Northwest Arkansas Democrat-Gazette

U.S. debt tops $31 trillion for first time

Report shows low interest rates being replaced with higher borrowing costs

- ALAN RAPPEPORT AND JIM TANKERSLEY

WASHINGTON — America’s gross national debt exceeded $31 trillion for the first time Tuesday, a grim financial milestone that arrived just as the nation’s long-term fiscal picture has darkened amid rising interest rates.

The breach of the threshold, which was revealed in a Treasury Department report, comes when historical­ly low interest rates are being replaced with higher borrowing costs as the Federal Reserve tries to combat rapid inflation. While record levels of government borrowing to fight the pandemic and finance tax cuts were once seen by some policymake­rs as affordable, those higher rates are making America’s debts more costly over time.

The new figures come as investors veer between fears of a global recession and optimism that one may be avoided. On Tuesday, markets rallied close to 3%, extending gains from Monday.

Higher rates could add $1 trillion to what the federal government spends on interest payments this decade, according to estimates from the Peter G. Peterson Foundation, which promotes deficit reduction. That is on top of the record $8.1 trillion in debt costs that the Congressio­nal Budget Office projected in May.

Expenditur­es on interest could exceed what the United States spends on national defense by 2029 if interest rates on public debt rise to be just 1 percentage point higher than what the CBO estimated over the next few years.

The Fed, which slashed rates to near-zero during the pandemic, has since begun raising them to try to tame the most rapid inflation in 40 years. Rates are now set in a range between 3% and 3.25%, and the central bank’s most recent projection­s saw them climbing to 4.6% by the end of next year — up from 3.8% in an earlier forecast.

The Committee for a Responsibl­e Federal Budget estimates that President Joe Biden’s policies have added nearly $5 trillion to deficits since he took office. That projection includes Biden’s signature $ 1.9 trillion economic stimulus bill, a variety of new congressio­nally approved spending initiative­s and a student loan debt forgivenes­s plan that is expected to cost taxpayers nearly $400 billion over 30 years.

White House budget officials estimated in August that the deficit would be just over $1 trillion for the 2022 fiscal year, which was nearly $400 billion less than they had originally forecast. Biden says those numbers are the product of his policies to stoke economic growth, like the American Rescue Plan.

“We brought down the deficit $350 billion the first year and nearly $1.5 trillion this year,” Biden told a Democratic National Committee event in Washington last month.

Much of the deficit reduction Biden is championin­g reflects the fact that he and former President Donald Trump signed laws that borrowed heavily in order to mitigate the damage of the pandemic recession. The deficit has fallen in large part because policymake­rs did not pass another large round of pandemic aid this year.

Biden’s budget office now expects the deficit to rise higher than previously expected over the next three years, largely because of higher interest costs as a result of rising rates. In recent weeks, borrowing costs have climbed even higher than the White House expected.
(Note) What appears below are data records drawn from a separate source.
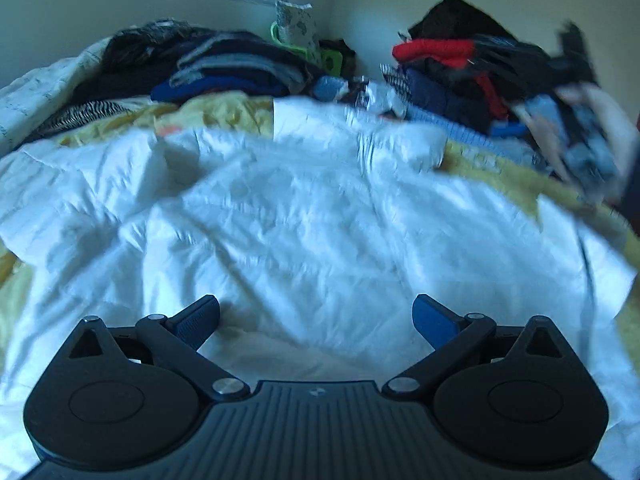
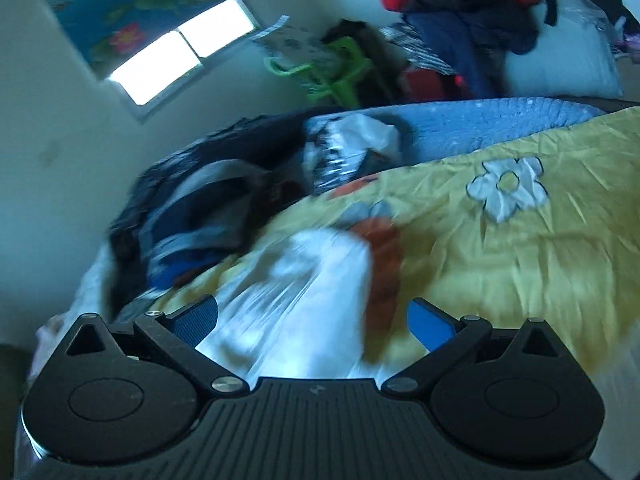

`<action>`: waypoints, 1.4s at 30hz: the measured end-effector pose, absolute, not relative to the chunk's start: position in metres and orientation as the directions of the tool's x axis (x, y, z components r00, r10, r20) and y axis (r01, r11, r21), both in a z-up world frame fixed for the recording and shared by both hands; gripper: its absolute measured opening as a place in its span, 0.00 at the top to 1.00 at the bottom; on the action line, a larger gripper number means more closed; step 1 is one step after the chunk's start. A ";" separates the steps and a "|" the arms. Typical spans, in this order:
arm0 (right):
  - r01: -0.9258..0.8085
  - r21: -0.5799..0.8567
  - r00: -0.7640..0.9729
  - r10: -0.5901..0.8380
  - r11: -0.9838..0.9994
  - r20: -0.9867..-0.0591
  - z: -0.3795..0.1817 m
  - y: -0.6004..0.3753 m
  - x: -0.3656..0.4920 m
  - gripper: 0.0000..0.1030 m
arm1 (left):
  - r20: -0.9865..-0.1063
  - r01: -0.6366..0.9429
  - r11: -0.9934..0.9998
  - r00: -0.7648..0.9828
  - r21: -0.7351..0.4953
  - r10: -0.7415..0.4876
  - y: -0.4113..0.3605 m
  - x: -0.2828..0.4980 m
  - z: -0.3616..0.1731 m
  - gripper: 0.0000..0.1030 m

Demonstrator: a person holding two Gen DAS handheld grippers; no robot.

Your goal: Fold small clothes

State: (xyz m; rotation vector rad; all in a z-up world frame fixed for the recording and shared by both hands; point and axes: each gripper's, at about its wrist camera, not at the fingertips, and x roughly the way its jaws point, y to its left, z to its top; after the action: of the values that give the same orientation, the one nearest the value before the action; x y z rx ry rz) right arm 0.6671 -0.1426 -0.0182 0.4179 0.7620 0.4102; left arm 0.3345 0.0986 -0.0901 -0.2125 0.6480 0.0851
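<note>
Yellow bedspread (image 2: 520, 248), white garment (image 1: 300, 208) beyond left gripper (image 1: 316, 320).

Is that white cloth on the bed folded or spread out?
Spread out: the white cloth lies open and wrinkled across the yellow bedspread, no folds made yet.

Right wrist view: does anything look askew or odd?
Yes. The white crumpled garment lies bunched, not flat, on the yellow flowered bedspread, between the open right gripper fingers. The view is tilted and motion-blurred.
</note>
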 end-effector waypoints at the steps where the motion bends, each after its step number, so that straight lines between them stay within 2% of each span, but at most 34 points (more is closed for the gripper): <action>1: -0.176 0.493 0.660 0.474 0.852 -0.584 -0.028 -0.139 0.689 0.03 | -0.617 -0.149 0.976 0.786 -0.160 0.019 0.099 0.336 -0.101 0.00; 3: -0.151 0.496 0.640 0.467 0.855 -0.610 -0.046 -0.132 0.724 0.04 | -0.590 -0.143 0.977 0.807 -0.161 0.021 0.100 0.331 -0.106 0.00; 6: -0.124 0.546 0.544 0.517 0.828 -0.661 -0.078 -0.124 0.764 0.10 | -0.550 -0.144 0.950 0.835 -0.275 -0.032 0.117 0.327 -0.107 0.00; 10: -0.137 0.627 0.436 0.615 0.767 -0.657 -0.112 -0.106 0.793 0.38 | -0.499 -0.141 0.911 0.863 -0.387 -0.078 0.132 0.322 -0.109 0.00; 12: -0.168 0.632 0.424 0.634 0.757 -0.647 -0.118 -0.096 0.798 0.45 | -0.488 -0.140 0.904 0.869 -0.404 -0.083 0.133 0.320 -0.108 0.00; 15: -0.184 0.631 0.438 0.637 0.754 -0.634 -0.118 -0.090 0.808 0.84 | -0.472 -0.139 0.890 0.877 -0.434 -0.093 0.137 0.319 -0.109 0.00; 18: -0.274 0.579 0.461 0.633 0.768 -0.622 -0.104 -0.079 0.797 0.88 | -0.467 -0.139 0.885 0.879 -0.445 -0.096 0.138 0.319 -0.109 0.00; 21: -0.403 0.494 0.513 0.638 0.770 -0.575 -0.066 -0.068 0.771 0.88 | -0.466 -0.139 0.883 0.879 -0.448 -0.098 0.138 0.319 -0.108 0.00; 27: -0.757 0.112 0.528 0.704 0.644 -0.475 0.025 -0.052 0.642 0.89 | -0.460 -0.137 0.874 0.881 -0.466 -0.107 0.142 0.318 -0.108 0.00; 31: -0.821 -0.095 0.534 0.697 0.563 -0.479 0.028 -0.070 0.541 0.88 | -0.458 -0.136 0.870 0.882 -0.474 -0.112 0.144 0.319 -0.109 0.00; 32: -0.815 -0.123 0.546 0.680 0.566 -0.490 0.021 -0.077 0.521 0.84 | -0.458 -0.135 0.869 0.882 -0.476 -0.113 0.145 0.319 -0.109 0.00; 33: -0.808 -0.126 0.549 0.657 0.576 -0.516 0.011 -0.087 0.504 0.69 | -0.458 -0.136 0.869 0.882 -0.475 -0.113 0.144 0.319 -0.109 0.00; 34: -0.803 -0.111 0.538 0.633 0.585 -0.557 0.002 -0.095 0.493 0.48 | -0.459 -0.136 0.870 0.881 -0.474 -0.113 0.145 0.320 -0.109 0.00; 36: -0.756 -0.071 0.558 0.583 0.651 -0.591 -0.011 -0.115 0.471 0.25 | -0.459 -0.136 0.870 0.881 -0.473 -0.112 0.146 0.321 -0.109 0.00; 38: -0.704 0.025 0.565 0.581 0.710 -0.586 -0.017 -0.146 0.450 0.25 | -0.461 -0.136 0.872 0.881 -0.470 -0.111 0.146 0.322 -0.109 0.00; 42: -0.558 0.360 0.524 0.654 0.748 -0.546 -0.018 -0.216 0.416 0.25 | -0.468 -0.133 0.878 0.877 -0.460 -0.112 0.142 0.320 -0.107 0.00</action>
State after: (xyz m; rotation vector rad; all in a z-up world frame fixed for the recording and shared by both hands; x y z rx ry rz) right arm 0.4157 -0.2161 -0.0181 0.1464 0.7142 0.7281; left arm 0.3197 0.1425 -0.1067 -0.5054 0.5071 0.0116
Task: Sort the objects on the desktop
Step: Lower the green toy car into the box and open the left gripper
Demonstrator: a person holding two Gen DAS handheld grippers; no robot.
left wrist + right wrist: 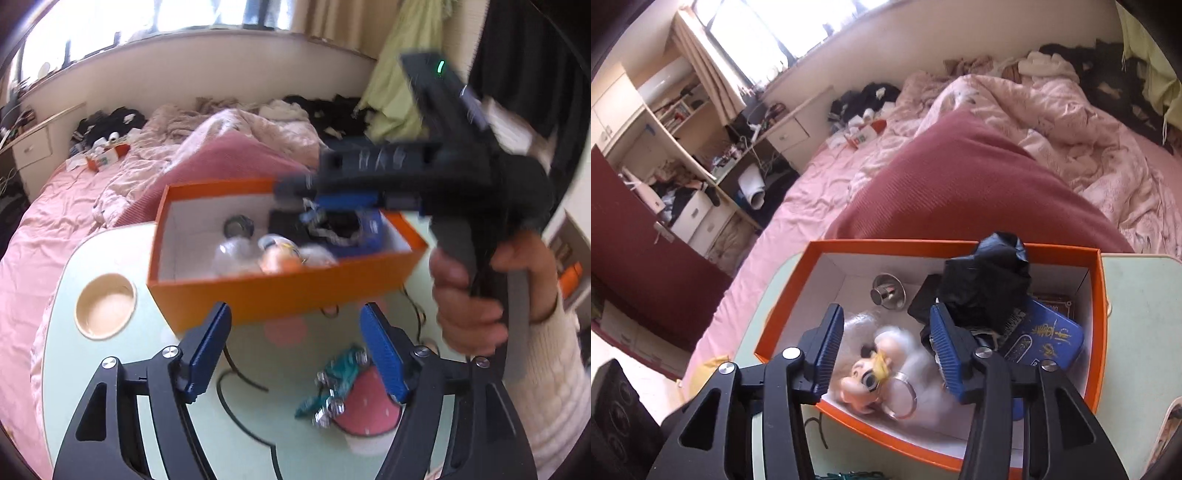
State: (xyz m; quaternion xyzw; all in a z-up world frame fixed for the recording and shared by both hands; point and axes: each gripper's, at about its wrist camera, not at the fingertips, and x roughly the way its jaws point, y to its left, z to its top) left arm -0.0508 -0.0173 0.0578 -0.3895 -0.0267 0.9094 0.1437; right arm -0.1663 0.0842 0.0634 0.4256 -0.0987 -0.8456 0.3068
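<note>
An orange box [280,295] stands on the pale green table [110,258]. Inside lie a doll keychain with white fur [875,369], a round metal piece [886,291], a blue tin [1049,336] and a crumpled black item [986,284]. My right gripper [886,325] hovers open over the box; the doll lies below the gap and the black item sits just past the right fingertip, not between the pads. In the left wrist view the right gripper [332,208] is blurred above the box, held by a hand [469,295]. My left gripper [295,314] is open and empty in front of the box, above a teal and silver packet [332,384].
A round cup recess [105,306] sits in the table's left side. A black cord [240,376] lies on the table near the left fingers. Behind the box are a dark red cushion [960,184] and a pink bed with rumpled bedding [1071,122]. Shelves and a desk stand at the far left [683,147].
</note>
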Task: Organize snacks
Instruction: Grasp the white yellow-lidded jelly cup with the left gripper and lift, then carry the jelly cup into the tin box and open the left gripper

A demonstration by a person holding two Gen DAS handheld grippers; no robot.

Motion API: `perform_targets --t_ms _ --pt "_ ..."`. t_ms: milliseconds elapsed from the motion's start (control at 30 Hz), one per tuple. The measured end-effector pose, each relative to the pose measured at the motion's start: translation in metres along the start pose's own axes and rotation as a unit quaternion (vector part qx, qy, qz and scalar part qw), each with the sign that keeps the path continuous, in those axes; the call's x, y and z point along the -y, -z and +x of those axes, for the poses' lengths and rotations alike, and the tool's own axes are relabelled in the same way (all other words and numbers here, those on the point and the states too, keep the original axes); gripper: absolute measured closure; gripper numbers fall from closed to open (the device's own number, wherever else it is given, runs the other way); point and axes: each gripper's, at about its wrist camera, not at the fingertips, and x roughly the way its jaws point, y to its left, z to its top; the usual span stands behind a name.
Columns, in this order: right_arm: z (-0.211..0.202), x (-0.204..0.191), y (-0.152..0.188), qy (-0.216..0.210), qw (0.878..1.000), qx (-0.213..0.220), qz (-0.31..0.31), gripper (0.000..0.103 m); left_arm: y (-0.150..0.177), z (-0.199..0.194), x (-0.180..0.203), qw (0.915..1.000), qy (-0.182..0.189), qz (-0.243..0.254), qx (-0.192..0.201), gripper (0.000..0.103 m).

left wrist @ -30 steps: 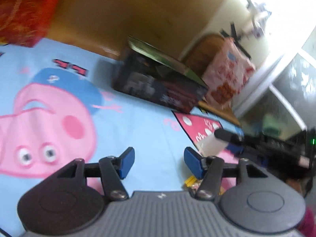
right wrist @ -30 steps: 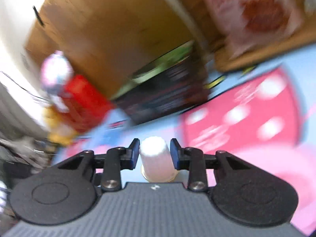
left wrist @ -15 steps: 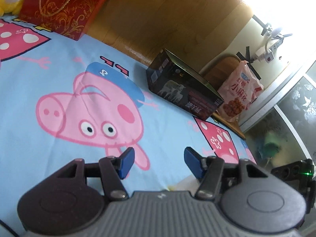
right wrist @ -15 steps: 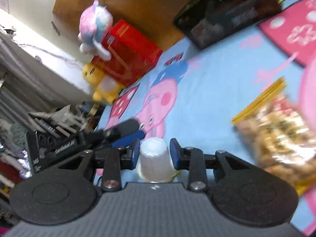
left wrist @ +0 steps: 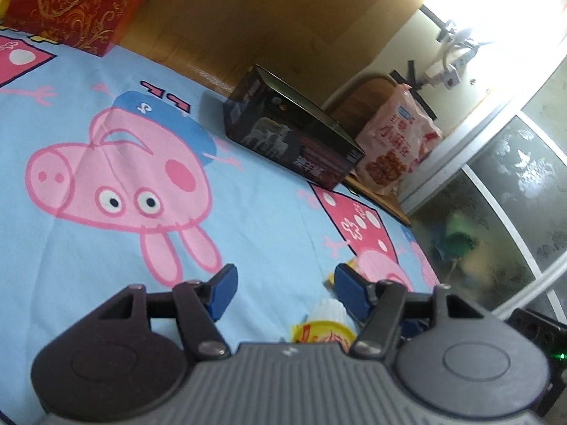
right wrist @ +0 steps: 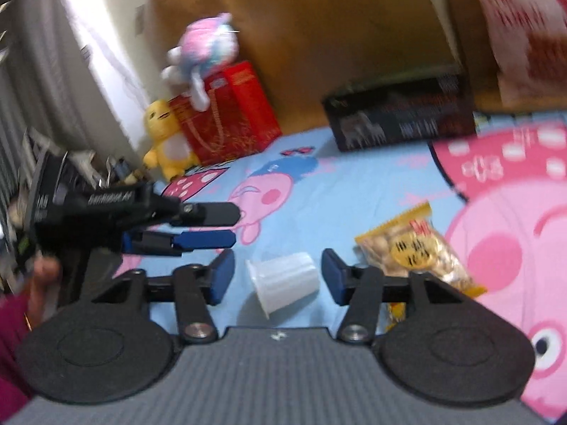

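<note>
The right gripper point(right wrist: 277, 276) jaws are opening around a white cup point(right wrist: 283, 282) lying tilted on the cartoon bedsheet point(right wrist: 354, 191), beside a peanut packet point(right wrist: 418, 251). The left gripper point(left wrist: 283, 290) jaws are opening, nothing between.

Surface: blue cartoon-pig bedsheet point(right wrist: 372, 191), filling the lower frame.
Centre bottom: white cup point(right wrist: 283, 281) on its side.
Right of it: yellow snack bag point(right wrist: 418, 248).
Upper right: black box point(right wrist: 400, 117).
Upper left: red gift bag point(right wrist: 226, 113).
</note>
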Motion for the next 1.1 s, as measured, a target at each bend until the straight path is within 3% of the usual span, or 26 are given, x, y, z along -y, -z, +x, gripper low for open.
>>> perform_targets --t_ms 200,400,467,533,567,867,1100 --pt "0.015 -0.014 0.013 0.034 0.996 -0.029 -0.072 0.037 0.010 0.004 0.012 0.9991 0.027 0.023 -0.025 0.041" --pt "0.023 -0.015 0.015 0.045 0.994 -0.044 -0.090 0.039 0.013 0.022 0.025 0.9970 0.036 0.049 -0.048 0.041" --pt "0.026 -0.013 0.016 0.053 0.993 -0.051 -0.093 0.045 0.016 0.029 0.028 0.9960 0.038 0.056 -0.058 0.048" --pt "0.028 -0.012 0.017 0.061 0.992 -0.052 -0.093 0.066 0.022 0.035 0.031 0.9945 0.036 0.067 -0.072 0.059" --pt "0.028 -0.011 0.016 0.063 0.992 -0.052 -0.094 0.067 0.025 0.037 0.031 0.9941 0.037 0.069 -0.074 0.059" --pt "0.025 -0.015 0.006 0.063 0.990 -0.025 -0.124 0.070 0.013 0.029 0.036 0.9956 0.040 0.069 -0.050 0.059" --pt "0.031 0.001 -0.032 0.077 0.987 0.010 -0.141 0.071 -0.034 0.045 0.053 0.9950 0.051 0.080 -0.031 0.060"
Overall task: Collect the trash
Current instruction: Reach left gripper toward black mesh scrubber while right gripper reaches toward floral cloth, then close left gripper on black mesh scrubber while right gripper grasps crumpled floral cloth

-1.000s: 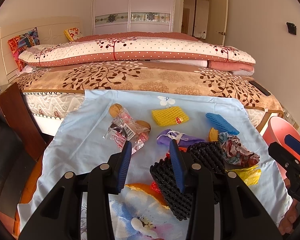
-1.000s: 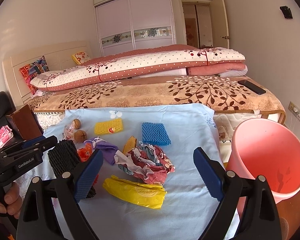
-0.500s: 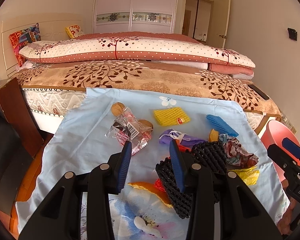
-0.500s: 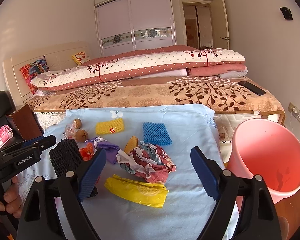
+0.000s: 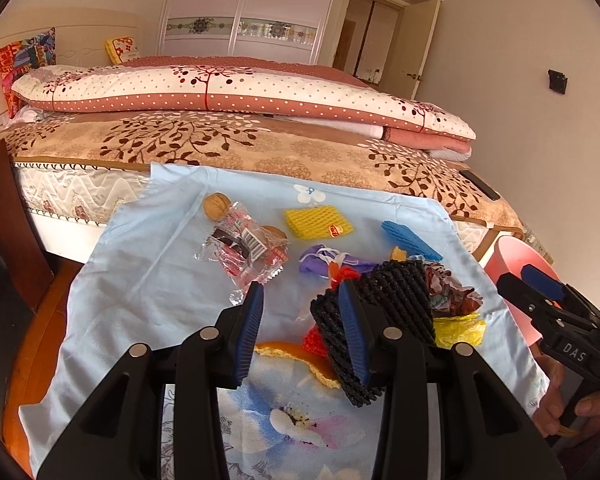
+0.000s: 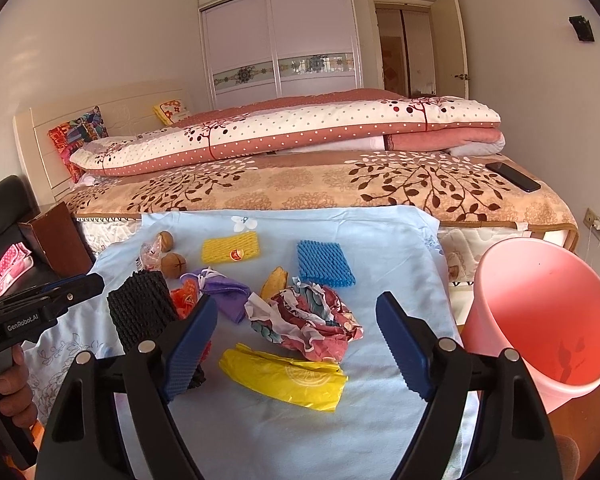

In recent weeks, administra­tion officials have walked a thin line on deficits. They have championed deficit-cutting moves — like the climate, health care and tax bill Biden signed into law in August — as necessary complement­s to the Fed’s efforts to bring down inflation by raising interest rates.

They have said Biden would be happy to sign further deficit cuts into law, in the form of tax increases on high earners and large corporatio­ns.

Top administra­tion officials have said since Biden took office that plans for expensive investment­s were fiscally responsibl­e because interest rates were so low. At her confirmati­on hearing last year, Treasury Secretary Janet Yellen pointed to rock-bottom borrowing costs as justificat­ion for ambitious spending proposals and stimulus measures.

Critics of the Biden administra­tion’s spending initiative­s have warned that a reliance on low interest rates to justify expansiona­ry policies could come back to bite the United States’ economy as the debt burden mounts.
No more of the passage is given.